Friday, December 17, 2010

Science, Math and Art

Mirror #10 Sketch Mirror
 Snow Mirror 2006 
Darwinian Straw Mirror 2010
Each of the above photograph is my portrait -amazing interactive imagery with custom software, video camera projector and silk screen courtesy of    "Contrast: Interactive Work by Daniel Rozin"  - an installation at the Chrysler Museum of Art at Norfolk, VA.   The museum web site explains : "Daniel Rozin's work combines art, technology — and the viewer — to create a distinctive artistic experience. Though computers and machinery play a key role in his digital interactive installations, the science behind the work is seldom visible.

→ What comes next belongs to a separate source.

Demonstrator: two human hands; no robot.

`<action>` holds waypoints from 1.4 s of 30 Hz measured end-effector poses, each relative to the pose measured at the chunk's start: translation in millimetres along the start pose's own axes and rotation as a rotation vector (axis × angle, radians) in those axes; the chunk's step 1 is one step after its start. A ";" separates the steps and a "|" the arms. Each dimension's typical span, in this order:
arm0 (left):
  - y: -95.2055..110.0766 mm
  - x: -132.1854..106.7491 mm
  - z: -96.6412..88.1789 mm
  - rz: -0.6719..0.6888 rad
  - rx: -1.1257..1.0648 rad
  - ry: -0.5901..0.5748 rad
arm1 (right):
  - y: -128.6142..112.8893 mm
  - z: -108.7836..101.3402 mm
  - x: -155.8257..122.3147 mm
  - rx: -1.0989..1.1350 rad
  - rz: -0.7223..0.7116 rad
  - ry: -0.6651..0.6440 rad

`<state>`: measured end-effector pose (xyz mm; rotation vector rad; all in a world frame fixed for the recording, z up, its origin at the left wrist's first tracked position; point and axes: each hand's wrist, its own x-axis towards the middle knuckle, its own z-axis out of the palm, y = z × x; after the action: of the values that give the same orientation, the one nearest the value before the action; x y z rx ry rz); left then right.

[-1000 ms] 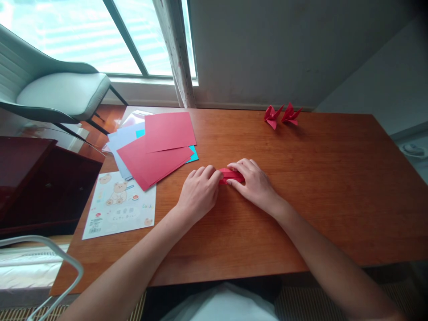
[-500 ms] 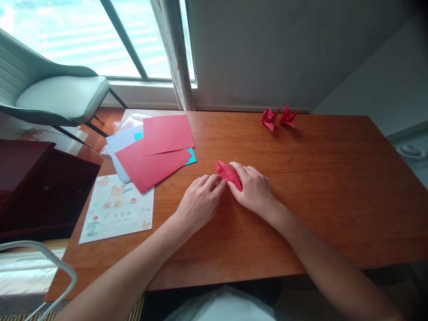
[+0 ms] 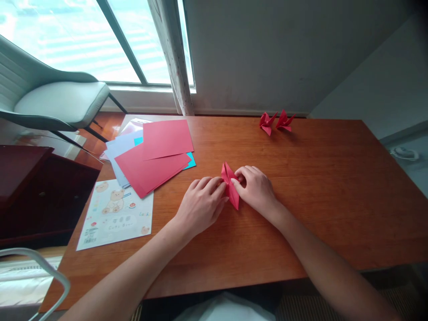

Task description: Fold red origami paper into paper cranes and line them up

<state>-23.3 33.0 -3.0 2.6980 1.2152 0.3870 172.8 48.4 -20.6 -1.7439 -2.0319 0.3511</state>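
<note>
A small folded red paper piece [image 3: 230, 185] lies on the wooden desk [image 3: 317, 187], long and pointed, running near to far. My left hand [image 3: 200, 203] rests against its left edge with fingers curled on it. My right hand [image 3: 256, 189] pinches its right side with thumb and forefinger. Both hands touch the paper at its middle.
Loose red, blue and white paper sheets [image 3: 154, 151] lie at the desk's left. A printed bear card [image 3: 117, 214] sits nearer me. Two finished red origami figures [image 3: 274, 121] stand at the far edge by the wall. A grey chair [image 3: 56, 98] is left, by the window.
The folded red piece has turned from lying crosswise under my fingers to pointing near to far, and my fingers have shifted to its two sides.
</note>
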 end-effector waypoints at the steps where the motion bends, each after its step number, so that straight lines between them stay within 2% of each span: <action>1: 1.0 -0.3 -0.8 0.002 -0.006 0.002 | 0.4 0.1 0.2 0.000 0.018 -0.006; 5: 5.0 -2.1 -1.8 0.030 -0.023 0.008 | 1.0 0.7 -0.5 0.000 0.061 -0.044; 12: -2.8 -2.3 3.1 0.038 0.048 0.005 | -1.4 0.9 -2.4 0.029 -0.001 -0.093; 20: -26.3 -3.3 -0.1 0.071 -0.001 -0.004 | -2.4 -9.1 -0.8 0.113 -0.260 -0.125; 25: -28.1 -1.8 0.0 0.070 -0.038 -0.014 | -2.5 -13.3 -1.3 0.068 -0.347 -0.126; 30: -28.5 -1.9 1.0 0.063 -0.058 -0.029 | 2.8 -8.7 0.9 0.086 -0.475 -0.110; 35: -25.6 -1.6 0.9 0.062 -0.020 -0.012 | 4.7 -4.6 1.2 0.097 -0.500 -0.112; 42: -19.4 -0.9 4.6 0.049 0.062 0.082 | 5.3 -1.3 0.1 0.109 -0.474 -0.098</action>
<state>-36.3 44.9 -12.3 2.7944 1.2037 0.4793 178.0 49.2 -21.9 -1.1516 -2.3618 0.3886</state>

The idea is to create works that not only incorporate change and movement, but that also respond to viewers in real time. Thanks to the use of video projection and sophisticated programming, visitors can become part of the art, or the art can change based on the movements or perspective of the viewer. Part sculpture, part mirror, part screen, his works often defy easy categorization,"  It was truly a surreal experience to see my image emerge, change, and dissolve and emerge again as I moved about.  And there was so much laughter, excitement and child like sheer pleasure at the gallery  as each of us -viewers- discovered we were the ones creating 'art' in there :) 

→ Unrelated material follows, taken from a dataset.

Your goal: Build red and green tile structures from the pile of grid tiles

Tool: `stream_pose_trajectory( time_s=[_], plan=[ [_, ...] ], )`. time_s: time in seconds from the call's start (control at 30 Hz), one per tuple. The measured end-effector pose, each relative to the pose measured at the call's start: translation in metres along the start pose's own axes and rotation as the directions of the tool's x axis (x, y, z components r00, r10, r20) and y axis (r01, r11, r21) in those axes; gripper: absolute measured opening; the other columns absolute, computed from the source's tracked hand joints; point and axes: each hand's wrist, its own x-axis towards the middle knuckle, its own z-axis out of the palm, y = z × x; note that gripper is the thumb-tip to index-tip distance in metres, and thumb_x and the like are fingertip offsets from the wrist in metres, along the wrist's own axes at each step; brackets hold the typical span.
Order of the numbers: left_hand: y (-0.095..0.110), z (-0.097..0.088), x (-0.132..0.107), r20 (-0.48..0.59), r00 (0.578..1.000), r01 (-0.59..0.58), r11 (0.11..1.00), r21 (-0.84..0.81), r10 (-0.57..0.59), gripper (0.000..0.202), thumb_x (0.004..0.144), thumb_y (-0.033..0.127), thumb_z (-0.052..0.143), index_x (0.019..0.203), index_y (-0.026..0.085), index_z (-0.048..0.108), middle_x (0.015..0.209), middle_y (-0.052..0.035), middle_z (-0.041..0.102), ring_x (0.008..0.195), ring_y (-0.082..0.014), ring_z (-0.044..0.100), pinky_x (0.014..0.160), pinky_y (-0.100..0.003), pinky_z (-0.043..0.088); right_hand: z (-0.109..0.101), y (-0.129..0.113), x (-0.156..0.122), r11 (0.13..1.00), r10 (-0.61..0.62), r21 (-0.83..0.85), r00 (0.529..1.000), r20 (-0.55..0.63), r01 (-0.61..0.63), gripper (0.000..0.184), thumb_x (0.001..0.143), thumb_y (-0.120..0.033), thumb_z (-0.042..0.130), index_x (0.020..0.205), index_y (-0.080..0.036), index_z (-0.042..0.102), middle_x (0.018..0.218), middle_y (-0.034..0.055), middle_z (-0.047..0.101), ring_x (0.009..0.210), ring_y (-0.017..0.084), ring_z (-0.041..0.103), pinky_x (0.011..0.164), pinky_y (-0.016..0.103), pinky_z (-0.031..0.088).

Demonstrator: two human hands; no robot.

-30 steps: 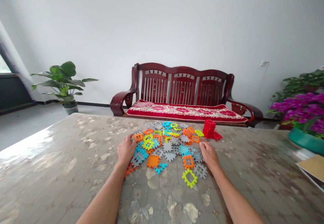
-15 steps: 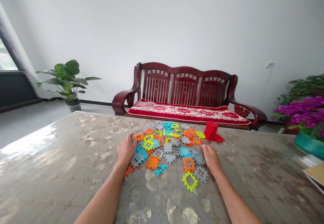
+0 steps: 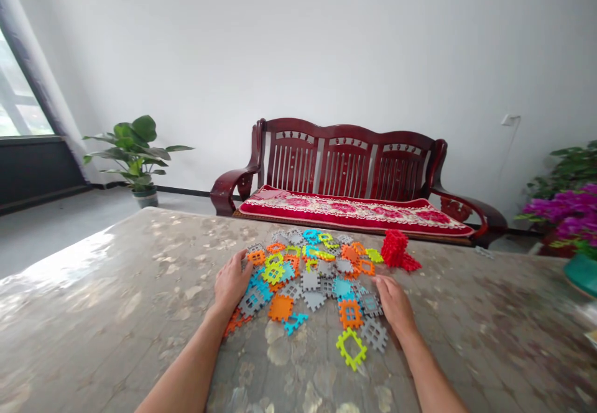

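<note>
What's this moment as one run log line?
puzzle pieces: piled on table; left hand: at their left edge; right hand: at their right edge; red block: beyond right hand

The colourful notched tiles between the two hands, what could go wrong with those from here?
The notched tiles overlap, so a push from the left hand at their edge might drag several along together.

The red stack stands just beyond the right hand; a careless forward move could knock it over.
</note>
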Motion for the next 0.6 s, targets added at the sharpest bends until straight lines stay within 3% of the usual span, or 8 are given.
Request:
stream_pose_trajectory(
  time_s=[0.43, 0.6],
  plan=[
    [-0.003, 0.002, 0.0, 0.016, 1.0, -0.02, 1.0, 0.022, 0.02, 0.047, 0.094, 0.036, 0.038, 0.136, 0.02, 0.051, 0.138, -0.0082, 0.061, 0.124, -0.0284, 0.057, 0.104, -0.041, 0.042, -0.001, 0.003, 0.0, 1.0, 0.012, -0.018, 1.0, -0.009, -0.012, 0.047, 0.085, -0.051, 0.039, 0.095, -0.019, 0.072, 0.103, 0.0111, 0.073, 0.099, 0.026, 0.065, 0.092, 0.038, 0.049],
    [-0.004, 0.003, 0.001, 0.009, 0.999, -0.032, 0.999, 0.043, 0.032, 0.046, 0.094, 0.037, 0.039, 0.135, 0.021, 0.052, 0.137, -0.0073, 0.062, 0.124, -0.0279, 0.057, 0.103, -0.042, 0.042, -0.001, -0.009, -0.001, 0.987, -0.12, -0.113, 0.991, -0.06, 0.113, 0.043, 0.088, -0.043, 0.038, 0.102, -0.019, 0.071, 0.11, 0.0107, 0.071, 0.107, 0.024, 0.062, 0.099, 0.04, 0.045]
  ],
)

Speaking of science and math and art, two days ago I watched a Nova program on PBS on Fractals and once again mesmerized by the beauty in math, science and nature.  I have been googling Fractals to learn more about it - I had come across it a few years ago and continue to be fascinated by the phenomenon and the designs they create :)

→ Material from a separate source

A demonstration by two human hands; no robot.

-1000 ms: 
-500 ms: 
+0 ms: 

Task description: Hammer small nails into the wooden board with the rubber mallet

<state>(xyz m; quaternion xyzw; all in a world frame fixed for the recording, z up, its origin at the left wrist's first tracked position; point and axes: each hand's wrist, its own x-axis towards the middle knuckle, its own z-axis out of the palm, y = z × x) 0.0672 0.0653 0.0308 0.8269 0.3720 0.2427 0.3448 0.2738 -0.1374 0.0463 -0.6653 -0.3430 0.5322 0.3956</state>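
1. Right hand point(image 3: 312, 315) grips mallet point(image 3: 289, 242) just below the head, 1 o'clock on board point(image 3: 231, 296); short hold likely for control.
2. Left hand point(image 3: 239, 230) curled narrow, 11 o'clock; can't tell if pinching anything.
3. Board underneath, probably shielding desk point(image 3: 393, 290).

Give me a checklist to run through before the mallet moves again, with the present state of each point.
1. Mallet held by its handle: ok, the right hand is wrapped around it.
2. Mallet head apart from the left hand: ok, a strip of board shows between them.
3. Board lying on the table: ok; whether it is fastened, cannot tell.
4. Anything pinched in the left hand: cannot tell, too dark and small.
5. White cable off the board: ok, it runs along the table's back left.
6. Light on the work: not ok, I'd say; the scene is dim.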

And one more link : check out some wonderful quirky artsy math doodling of Vi Hart and explore her website.

So, naturalists observe, a flea
Has smaller fleas that on him prey;
And these have smaller still to bite 'em,
And so proceed ad infinitum.
—Jonathan Swift, from "On Poetry: A Rhapsody"

Thursday, July 22, 2010

Glow in a Glass

Lemon Glow digital photography
Last week, this glass of water with a slice of lemon caught my eye as I sat resting my feet towards the end of fun wedding reception I was attending and out came my camera as I clicked away merrily catching the glow in the glass. The digital camera with its ability to preview helped me play with the composition and settings until I was satisfied.

Check out some beautiful photographs in the online exhibit of Princeton University's Art of Science 2010 Gallery. Since the first exhibit in 2005, Art of Science showcases stunning and simply amazing photographs that were captured in the process of scientific research and not as 'art for art's sake'. The web site says that the 45 winning images from 115 submissions from 20 departments by students, faculty, research staff and alumni were 'chosen for their aesthetic excellence as well as their scientific or technical interest.' This year's theme is "Energy." And of course, according to an article in physorg.com the odd amounts in 'cash prizes were derived according to the Golden Ratio a mathematical proportion that has been found in aethetically pleasing designs from seashells to Ancient Greek Temples" Be sure to check their archives of previous years' exhibits for some most extraordinary and stunningly beautiful images.